(WORK REQUEST) Answer with the exact lines of the following material from the one containing "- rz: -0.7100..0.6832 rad" through the one containing "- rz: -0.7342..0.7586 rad", both end lines included.

(RECORDED DATA)

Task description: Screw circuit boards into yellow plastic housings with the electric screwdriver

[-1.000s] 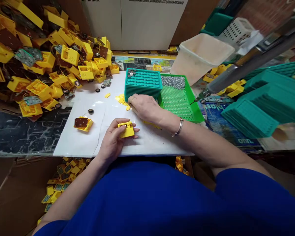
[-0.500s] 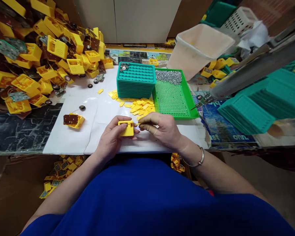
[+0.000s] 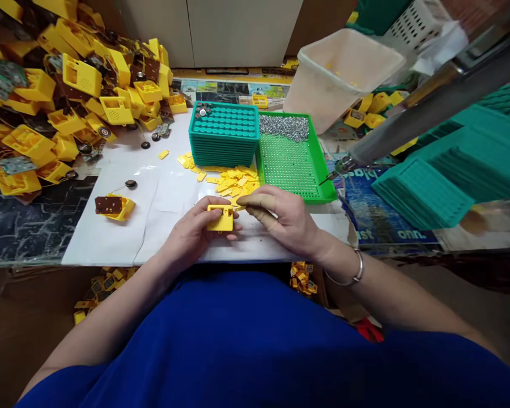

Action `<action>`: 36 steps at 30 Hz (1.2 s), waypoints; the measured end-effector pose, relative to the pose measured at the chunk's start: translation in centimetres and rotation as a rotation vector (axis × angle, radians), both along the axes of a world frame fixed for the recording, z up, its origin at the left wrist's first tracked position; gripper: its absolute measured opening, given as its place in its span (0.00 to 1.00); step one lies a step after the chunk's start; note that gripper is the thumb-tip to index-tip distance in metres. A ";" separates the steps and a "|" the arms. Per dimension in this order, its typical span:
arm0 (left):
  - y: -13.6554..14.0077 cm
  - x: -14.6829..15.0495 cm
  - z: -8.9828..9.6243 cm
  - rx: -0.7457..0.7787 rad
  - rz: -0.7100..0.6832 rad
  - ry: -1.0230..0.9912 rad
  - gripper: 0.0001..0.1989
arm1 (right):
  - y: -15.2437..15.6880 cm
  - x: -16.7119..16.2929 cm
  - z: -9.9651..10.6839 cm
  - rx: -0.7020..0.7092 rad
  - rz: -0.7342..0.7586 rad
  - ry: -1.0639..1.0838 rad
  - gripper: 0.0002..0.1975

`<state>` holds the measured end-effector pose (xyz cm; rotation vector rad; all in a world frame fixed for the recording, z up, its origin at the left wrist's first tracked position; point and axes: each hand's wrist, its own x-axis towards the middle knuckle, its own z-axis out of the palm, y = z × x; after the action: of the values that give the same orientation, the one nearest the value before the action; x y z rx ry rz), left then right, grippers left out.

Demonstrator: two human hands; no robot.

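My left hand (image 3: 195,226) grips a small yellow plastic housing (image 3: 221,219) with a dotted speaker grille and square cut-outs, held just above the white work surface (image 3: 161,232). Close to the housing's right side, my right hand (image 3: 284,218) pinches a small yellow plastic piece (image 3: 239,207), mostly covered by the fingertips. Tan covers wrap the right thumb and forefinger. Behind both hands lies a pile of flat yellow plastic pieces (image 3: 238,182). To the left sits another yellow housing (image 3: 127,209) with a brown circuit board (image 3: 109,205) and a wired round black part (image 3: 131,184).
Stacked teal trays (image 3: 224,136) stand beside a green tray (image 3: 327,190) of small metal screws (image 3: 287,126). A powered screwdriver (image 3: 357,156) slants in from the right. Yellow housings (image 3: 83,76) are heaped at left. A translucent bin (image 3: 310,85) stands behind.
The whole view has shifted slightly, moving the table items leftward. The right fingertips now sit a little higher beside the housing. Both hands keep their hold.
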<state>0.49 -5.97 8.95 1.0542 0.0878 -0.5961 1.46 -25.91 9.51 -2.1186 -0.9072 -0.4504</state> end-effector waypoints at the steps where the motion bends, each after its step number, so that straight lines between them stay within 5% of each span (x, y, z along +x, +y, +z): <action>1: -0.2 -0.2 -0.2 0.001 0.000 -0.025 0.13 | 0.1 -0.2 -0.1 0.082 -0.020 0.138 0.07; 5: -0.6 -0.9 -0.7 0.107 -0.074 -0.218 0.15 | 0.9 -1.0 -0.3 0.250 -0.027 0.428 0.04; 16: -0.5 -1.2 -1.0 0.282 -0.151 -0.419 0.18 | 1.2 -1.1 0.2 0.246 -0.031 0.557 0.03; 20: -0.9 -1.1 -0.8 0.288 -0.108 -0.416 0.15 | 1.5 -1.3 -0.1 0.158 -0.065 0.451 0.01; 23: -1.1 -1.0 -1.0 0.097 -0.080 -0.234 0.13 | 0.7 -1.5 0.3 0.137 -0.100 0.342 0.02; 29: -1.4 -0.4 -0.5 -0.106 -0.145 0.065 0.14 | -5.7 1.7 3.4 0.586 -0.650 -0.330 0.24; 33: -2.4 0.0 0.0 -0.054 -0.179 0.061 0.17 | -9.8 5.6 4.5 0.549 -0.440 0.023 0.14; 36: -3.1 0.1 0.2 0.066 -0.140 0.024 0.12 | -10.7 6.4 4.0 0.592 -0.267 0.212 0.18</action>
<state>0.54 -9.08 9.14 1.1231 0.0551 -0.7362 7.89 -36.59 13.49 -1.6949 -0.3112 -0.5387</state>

(FINAL ANSWER)
  - rz: -0.7100..0.6832 rad
  - ry: -1.0230..0.9912 rad
  - gripper: 0.0001..0.1989
arm1 (right):
  - y: -15.2437..15.6880 cm
  - x: -16.7119..16.2929 cm
  - z: -9.9651..10.6839 cm
  - rx: -0.7020..0.7092 rad
  - rz: -0.7342..0.7586 rad

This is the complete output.